Information provided:
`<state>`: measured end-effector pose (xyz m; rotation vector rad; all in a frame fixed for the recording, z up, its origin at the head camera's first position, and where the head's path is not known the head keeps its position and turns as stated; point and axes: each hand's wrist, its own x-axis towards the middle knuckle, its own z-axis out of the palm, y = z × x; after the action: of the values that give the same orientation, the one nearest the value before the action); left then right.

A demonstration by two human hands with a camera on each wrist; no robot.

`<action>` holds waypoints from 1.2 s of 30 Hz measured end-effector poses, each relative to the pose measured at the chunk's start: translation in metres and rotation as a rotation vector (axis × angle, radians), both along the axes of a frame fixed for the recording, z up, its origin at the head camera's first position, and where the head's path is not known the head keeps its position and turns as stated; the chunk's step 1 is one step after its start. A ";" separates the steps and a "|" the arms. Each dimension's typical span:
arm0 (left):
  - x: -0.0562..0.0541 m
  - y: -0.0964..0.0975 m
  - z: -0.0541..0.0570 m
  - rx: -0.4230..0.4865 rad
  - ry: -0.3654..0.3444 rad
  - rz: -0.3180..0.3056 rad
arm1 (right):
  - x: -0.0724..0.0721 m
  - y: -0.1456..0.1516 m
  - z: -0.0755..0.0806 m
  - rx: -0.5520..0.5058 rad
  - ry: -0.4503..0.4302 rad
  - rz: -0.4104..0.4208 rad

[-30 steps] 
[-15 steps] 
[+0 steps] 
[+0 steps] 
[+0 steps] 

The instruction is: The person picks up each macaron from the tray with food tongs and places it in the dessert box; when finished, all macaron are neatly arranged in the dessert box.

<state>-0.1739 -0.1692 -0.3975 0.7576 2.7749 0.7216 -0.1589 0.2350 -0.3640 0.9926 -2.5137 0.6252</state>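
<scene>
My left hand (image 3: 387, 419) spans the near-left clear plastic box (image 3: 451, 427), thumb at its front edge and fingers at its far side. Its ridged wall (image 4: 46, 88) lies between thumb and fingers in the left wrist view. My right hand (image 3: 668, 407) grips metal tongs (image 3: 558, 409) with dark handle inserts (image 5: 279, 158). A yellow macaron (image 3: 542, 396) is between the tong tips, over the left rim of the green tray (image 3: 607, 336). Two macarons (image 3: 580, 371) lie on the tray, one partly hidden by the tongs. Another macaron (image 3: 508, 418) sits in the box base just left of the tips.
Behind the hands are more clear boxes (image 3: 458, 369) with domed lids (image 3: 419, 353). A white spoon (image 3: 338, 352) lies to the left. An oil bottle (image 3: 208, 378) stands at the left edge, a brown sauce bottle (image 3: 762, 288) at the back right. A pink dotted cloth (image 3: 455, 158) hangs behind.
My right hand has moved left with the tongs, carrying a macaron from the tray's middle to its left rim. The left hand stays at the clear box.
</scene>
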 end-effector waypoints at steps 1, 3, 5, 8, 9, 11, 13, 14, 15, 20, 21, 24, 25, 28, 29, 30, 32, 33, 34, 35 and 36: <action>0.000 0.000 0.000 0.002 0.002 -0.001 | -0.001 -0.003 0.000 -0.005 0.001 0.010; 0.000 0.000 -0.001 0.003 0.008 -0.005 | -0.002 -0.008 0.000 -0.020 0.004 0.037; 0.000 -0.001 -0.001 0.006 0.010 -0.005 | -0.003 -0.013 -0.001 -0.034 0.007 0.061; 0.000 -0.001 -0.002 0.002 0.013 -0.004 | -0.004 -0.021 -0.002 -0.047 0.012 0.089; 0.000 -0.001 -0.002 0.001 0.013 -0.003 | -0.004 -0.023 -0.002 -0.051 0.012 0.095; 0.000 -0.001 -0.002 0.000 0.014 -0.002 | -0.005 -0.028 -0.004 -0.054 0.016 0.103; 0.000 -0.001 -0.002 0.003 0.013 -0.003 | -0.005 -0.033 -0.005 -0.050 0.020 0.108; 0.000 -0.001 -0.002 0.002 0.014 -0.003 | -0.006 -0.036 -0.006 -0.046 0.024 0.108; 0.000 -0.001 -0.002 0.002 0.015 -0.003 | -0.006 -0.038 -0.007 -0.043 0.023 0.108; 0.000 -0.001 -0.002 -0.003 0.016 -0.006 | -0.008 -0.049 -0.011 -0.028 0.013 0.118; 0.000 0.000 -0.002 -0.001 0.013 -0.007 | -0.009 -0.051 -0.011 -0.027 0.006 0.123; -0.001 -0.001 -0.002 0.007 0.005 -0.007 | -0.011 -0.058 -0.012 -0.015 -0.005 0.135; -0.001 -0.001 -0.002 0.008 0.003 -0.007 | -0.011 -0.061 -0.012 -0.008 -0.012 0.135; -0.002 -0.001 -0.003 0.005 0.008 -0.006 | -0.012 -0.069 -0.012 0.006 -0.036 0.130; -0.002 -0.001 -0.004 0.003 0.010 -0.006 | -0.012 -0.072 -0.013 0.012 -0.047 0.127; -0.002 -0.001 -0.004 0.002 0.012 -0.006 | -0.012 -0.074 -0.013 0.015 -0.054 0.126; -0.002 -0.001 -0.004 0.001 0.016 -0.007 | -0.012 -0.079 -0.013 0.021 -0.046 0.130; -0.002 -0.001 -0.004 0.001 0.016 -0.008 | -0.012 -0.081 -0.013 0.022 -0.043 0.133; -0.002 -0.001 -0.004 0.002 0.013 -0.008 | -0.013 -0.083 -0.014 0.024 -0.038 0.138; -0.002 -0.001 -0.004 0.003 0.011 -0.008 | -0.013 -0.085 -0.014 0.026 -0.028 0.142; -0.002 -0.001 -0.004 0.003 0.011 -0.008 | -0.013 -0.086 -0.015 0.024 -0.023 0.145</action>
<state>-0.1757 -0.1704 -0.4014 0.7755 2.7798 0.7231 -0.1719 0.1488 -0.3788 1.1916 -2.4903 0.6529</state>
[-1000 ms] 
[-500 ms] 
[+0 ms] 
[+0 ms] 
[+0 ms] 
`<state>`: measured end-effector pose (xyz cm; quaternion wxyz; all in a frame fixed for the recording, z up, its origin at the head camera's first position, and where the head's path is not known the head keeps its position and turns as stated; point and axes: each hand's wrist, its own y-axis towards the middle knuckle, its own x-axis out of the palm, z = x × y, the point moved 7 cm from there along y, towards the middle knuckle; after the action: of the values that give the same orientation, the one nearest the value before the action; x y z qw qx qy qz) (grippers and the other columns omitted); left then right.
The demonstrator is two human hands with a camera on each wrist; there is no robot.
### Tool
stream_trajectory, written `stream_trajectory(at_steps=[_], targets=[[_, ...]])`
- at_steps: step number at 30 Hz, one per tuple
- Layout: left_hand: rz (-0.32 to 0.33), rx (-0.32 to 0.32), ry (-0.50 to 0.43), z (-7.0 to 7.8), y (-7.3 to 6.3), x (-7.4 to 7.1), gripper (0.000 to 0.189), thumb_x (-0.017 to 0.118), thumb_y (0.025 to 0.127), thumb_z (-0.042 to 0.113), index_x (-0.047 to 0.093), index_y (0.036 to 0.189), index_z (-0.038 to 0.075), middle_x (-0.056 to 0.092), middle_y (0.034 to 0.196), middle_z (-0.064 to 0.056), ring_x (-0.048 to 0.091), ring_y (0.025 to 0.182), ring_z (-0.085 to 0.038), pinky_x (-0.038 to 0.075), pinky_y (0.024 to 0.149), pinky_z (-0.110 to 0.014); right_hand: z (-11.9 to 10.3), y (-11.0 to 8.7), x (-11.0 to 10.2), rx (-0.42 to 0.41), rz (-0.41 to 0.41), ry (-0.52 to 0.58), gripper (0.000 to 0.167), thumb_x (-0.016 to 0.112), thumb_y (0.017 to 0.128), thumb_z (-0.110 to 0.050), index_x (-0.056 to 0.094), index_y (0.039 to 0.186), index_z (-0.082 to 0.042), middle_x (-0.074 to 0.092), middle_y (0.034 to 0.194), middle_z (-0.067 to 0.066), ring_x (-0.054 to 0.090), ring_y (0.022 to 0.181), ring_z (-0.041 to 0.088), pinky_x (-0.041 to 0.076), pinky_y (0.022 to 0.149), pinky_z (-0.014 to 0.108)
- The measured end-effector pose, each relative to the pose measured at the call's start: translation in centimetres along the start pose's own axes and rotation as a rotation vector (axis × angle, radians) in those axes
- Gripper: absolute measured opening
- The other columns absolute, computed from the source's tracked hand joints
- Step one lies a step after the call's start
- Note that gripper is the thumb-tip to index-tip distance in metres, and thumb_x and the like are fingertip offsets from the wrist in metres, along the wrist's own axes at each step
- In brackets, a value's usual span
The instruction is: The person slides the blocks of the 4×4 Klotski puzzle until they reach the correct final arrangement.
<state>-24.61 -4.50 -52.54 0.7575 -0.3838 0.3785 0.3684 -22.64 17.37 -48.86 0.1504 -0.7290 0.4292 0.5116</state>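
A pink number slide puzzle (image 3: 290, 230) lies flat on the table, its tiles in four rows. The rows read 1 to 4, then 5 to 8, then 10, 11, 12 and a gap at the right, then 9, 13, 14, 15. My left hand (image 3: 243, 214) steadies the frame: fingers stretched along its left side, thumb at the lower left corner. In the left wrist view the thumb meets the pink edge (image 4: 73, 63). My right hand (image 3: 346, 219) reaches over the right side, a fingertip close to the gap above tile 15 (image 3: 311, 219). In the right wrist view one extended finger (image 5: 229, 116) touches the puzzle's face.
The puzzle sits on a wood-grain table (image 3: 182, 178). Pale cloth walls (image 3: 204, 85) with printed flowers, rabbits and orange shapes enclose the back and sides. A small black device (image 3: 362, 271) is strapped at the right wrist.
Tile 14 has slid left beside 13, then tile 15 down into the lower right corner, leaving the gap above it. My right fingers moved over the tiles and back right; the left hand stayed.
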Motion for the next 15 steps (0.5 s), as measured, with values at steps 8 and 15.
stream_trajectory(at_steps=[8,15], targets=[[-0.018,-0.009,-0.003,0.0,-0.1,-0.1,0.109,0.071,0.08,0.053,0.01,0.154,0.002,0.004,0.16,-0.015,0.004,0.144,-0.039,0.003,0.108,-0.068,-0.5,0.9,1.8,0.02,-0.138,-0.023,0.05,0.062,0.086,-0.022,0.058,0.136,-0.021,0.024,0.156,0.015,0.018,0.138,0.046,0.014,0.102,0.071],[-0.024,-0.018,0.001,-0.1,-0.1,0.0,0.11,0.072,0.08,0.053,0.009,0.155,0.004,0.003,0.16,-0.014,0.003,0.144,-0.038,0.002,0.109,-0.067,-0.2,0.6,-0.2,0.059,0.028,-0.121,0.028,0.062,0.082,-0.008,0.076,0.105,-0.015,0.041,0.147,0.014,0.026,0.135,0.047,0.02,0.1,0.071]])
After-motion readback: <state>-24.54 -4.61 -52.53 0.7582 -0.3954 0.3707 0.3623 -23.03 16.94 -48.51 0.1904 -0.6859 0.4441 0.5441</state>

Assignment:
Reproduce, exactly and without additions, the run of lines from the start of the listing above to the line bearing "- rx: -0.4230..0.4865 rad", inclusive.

Response below:
`<state>`: measured end-effector pose (xyz m; rotation vector rad; all in a frame fixed for the recording, z up, its origin at the head camera's first position, and where the head's path is not known the head keeps its position and turns as stated; point and axes: each hand's wrist, its own x-axis towards the middle knuckle, its own z-axis out of the palm, y = z × x; after the action: of the values that give the same orientation, the one nearest the value before the action); left then right.

A demonstration by two human hands with a camera on each wrist; no robot.

`<action>` holds waypoints from 1.2 s of 30 Hz measured end-effector poses, each relative to the pose measured at the chunk's start: translation in metres and rotation as a rotation vector (axis × angle, radians), both along the axes of a frame fixed for the recording, z up, its origin at the head camera's first position, and where the head's path is not known the head keeps its position and turns as stated; the chunk's step 1 is one step after its start. A ";" separates the steps and a "|" the arms. Each dimension's typical span:
arm0 (left):
  - x: -0.0562..0.0541 m
  - y: -0.0964..0.0975 m
  - z: -0.0541..0.0570 m
  - rx: -0.4230..0.4865 rad

With that, the exercise is done.